C’étaient les professeurs qui l’avaient fait. Et ce n’était pas un accident. Ender le comprit à ce moment-là. C’était une stratégie. Graff s’était délibérément arrangé pour qu’il soit distinct des autres, pour qu’il lui soit impossible d’être proche d’eux. Et il devina en partie les raisons de cette attitude. Ce n’était pas pour unir le reste du groupe : en réalité, c’était un facteur de division. Graff avait isolé Ender pour l’obliger à lutter. Pour le contraindre à démontrer non pas qu’il était compétent, mais qu’il était très nettement meilleur que tous les autres. C’était la seule façon de gagner leur respect et leur amitié. De ce fait, il devint meilleur soldat qu’il ne l’aurait été dans d’autres conditions. Cela l’avait également rendu solitaire, craintif, furieux et méfiant. Et peut-être ces attitudes, elles aussi, avaient-elles fait de lui un meilleur soldat.
C’est ce que je te fais, Bean. Je te tourmente pour que tu deviennes un meilleur soldat. Pour aiguiser ton intelligence. Pour te pousser à faire des efforts. Pour te maintenir en déséquilibre, ne sachant jamais ce qui va arriver, afin que tu sois toujours prêt à tout, prêt à improviser, décidé à vaincre quelles que soient les circonstances. Je te rends également la vie très difficile. C’est pour cela qu’ils t’ont mis dans mon armée, Bean. Pour que, en grandissant, tu deviennes exactement semblable à un vieillard.

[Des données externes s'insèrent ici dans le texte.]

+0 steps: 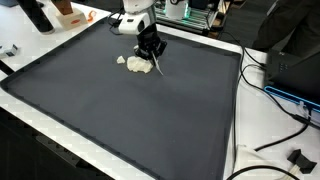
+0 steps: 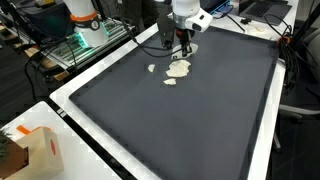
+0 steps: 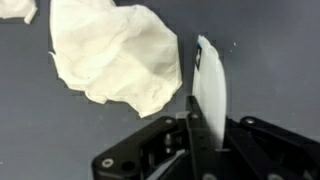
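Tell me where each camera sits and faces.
Exterior view: raised, looking down across the dark grey table mat toward the arm; white wrist and black gripper show.
Exterior view: same, different angle; wrist and gripper show.
Wrist view: faces down onto crumpled white paper; fingers gripping a white flat strip show.
All show that paper.

Table mat [image 1: 150,120]: dark grey, flat.
Crumpled tissue [image 3: 120,55]: on mat, just beside fingers [image 3: 190,122].
Small scrap [image 3: 14,9]: beyond tissue.
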You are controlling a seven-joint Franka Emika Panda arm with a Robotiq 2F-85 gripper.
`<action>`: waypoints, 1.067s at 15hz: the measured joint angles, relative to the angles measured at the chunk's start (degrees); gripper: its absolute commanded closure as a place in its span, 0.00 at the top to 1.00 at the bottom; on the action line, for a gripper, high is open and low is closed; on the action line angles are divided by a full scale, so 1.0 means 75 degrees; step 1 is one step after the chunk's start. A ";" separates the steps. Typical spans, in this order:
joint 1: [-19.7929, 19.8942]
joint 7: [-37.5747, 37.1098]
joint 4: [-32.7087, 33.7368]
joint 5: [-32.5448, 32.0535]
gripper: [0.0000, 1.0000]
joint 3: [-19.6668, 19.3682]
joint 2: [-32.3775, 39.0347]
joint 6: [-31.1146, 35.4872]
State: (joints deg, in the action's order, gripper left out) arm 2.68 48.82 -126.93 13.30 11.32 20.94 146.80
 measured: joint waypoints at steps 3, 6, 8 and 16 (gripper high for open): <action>0.0353 0.0275 -0.0168 0.0793 0.01 0.0197 -0.0071 -0.0054; 0.0607 0.0502 -0.0330 0.1457 0.01 0.0293 -0.0140 -0.0086; 0.0701 0.0557 -0.0457 0.1877 0.01 0.0300 -0.0259 -0.0086; 0.0781 0.0433 -0.0802 0.4030 0.01 0.0199 -0.1388 -0.0093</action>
State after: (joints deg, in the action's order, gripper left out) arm 8.54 52.07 -132.95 43.52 12.81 10.53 146.10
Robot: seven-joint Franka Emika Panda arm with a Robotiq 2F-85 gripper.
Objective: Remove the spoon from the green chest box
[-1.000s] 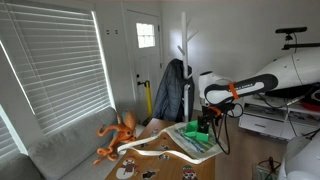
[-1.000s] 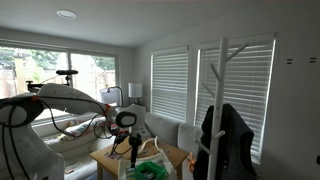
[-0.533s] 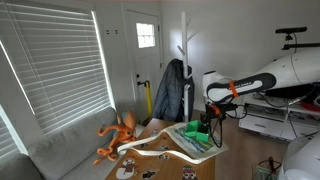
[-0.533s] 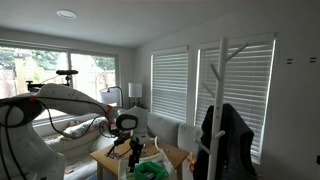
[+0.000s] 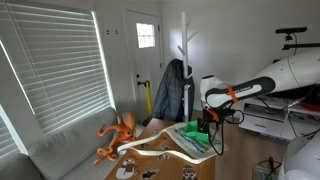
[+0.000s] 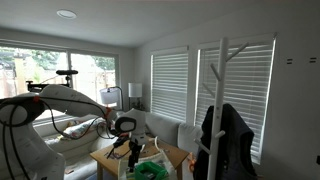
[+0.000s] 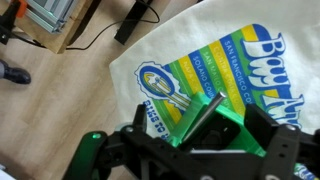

Et moi, suis-je censé devenir comme Graff ? Gras, amer, insensible, manipulant l’existence de petits garçons afin de produire les généraux et les amiraux prêts à commander la flotte quand il faudra défendre la patrie ? Tu as tous les plaisirs du marionnettiste. Jusqu’au moment où tu auras formé un soldat plus fort que tous les autres. Tu ne peux pas accepter cela. Cela gâche la symétrie. Tu dois le faire rentrer dans le rang, le briser, l’isoler, le tourmenter jusqu’à ce qu’il soit comme tout le monde. Eh bien, ce que je t’ai fait aujourd’hui, Bean, je l’ai fait. Mais je te surveillerai, avec compassion, même si tu crois le contraire et, le moment venu, tu constateras que je suis ton ami et que tu es le soldat que tu veux être. Ender n’assista pas aux cours, cet après-midi-là. Allongé sur sa couchette, il rédigea ses impressions sur les garçons de son armée, ce qu’il avait remarqué, ce qui nécessitait davantage de travail. Pendant l’entraînement du soir, il s’entretiendrait avec Alai et ils élaboreraient le moyen d’enseigner à de petits groupes ce qu’ils devaient savoir. Au moins, il ne serait pas seul face aux difficultés. Mais lorsqu’Ender arriva à la salle de bataille, ce soir-là, alors que presque tous les autres étaient encore en train de dîner, il rencontra le Major Anderson qui l’attendait.